Abstract

This paper presents an experimental and theoretical investigation of the response of a turbulent premixed
flame during thermoacoustic limit cycle in a simple, laboratory combustor. The flame dynamics are examined using high-speed pressure transducers and CH* chemiluminescence. The so-called ‘interaction index’ and time delay between the acoustic velocity fluctuations at the flame holder and the flame’s overall heat release fluctuations are then determined. A wide range of operating conditions, traversing
the combustor’s flammability limits in Mach number and equivalence ratio, are studied for four different
combustor exits, including one where the exit is choked. In all cases the time delay correlates very well with the amplitude of the velocity fluctuations. There is also some correlation between the interaction index and these velocity fluctuations, but this is less clear.

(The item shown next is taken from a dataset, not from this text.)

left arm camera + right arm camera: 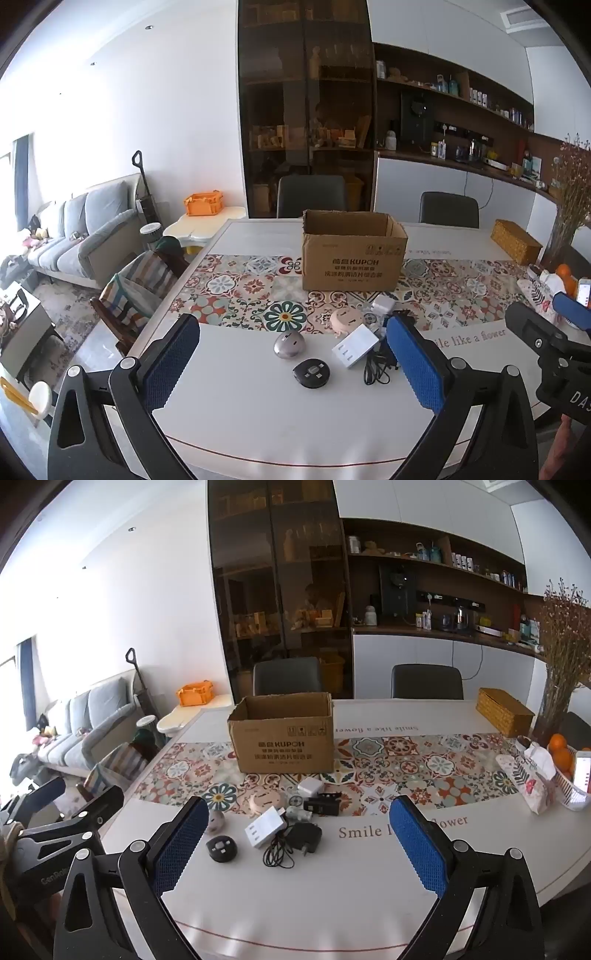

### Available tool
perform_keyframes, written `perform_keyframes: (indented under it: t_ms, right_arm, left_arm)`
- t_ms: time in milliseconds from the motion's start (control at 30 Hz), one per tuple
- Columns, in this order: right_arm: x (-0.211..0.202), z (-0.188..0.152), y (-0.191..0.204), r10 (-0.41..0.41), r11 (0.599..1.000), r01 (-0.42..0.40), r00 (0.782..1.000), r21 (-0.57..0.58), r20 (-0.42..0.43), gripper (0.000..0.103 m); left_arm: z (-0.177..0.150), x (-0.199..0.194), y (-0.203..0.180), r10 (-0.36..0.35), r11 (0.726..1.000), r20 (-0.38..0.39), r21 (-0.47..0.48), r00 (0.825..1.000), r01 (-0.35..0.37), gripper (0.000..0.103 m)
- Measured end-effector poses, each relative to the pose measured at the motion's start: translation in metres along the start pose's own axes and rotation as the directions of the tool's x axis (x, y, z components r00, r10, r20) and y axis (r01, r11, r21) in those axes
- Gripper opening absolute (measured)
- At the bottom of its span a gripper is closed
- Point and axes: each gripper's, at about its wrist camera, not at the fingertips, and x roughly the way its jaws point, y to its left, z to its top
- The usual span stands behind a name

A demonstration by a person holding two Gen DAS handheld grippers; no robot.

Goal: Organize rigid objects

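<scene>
The table (332, 904) is white with a patterned tile runner across its middle. An open KUPOH cardboard box (284, 746) stands upright on the far part of that runner, left of centre in the right wrist view. A woven basket (504, 716) sits far right, with a patterned tissue pack (524, 782) nearer on the right.

The left claw (291, 373) hangs wide open above the near table edge, holding nothing; the right claw (295, 849) is likewise spread wide and empty.

Just in front of the box lies a loose cluster of small things: a pink round device (264, 799), a white power strip (264, 826) beside a black wall adapter (304, 838) with its coiled black cable (277, 856), a white charger cube (310, 786), a black round gadget (221, 848), and a grey computer mouse (289, 343) at the cluster's left.
</scene>
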Motion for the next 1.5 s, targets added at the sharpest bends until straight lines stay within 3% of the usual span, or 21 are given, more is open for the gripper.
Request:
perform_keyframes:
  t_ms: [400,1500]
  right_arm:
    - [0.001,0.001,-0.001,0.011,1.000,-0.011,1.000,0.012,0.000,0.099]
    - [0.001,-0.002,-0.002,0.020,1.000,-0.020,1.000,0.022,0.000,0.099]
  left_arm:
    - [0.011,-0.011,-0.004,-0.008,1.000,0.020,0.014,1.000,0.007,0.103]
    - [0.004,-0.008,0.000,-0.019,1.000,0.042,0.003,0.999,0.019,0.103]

These results suggest a novel, nonlinear flame model, derived entirely empirically. An existing low-order thermoacoustic model is then extended to include convection and dispersion of entropy fluctuations downstream of the flame, enabling the effect of the choked nozzle to be examined. The novel nonlinear flame model is integrated into the low-order thermoacoustic model, and used to investigate the experimentally observed thermoacoustic limit cycles.
The model correctly simulates the observed switch to a low-frequency, entropically driven instability observed when the combustor exit is choked.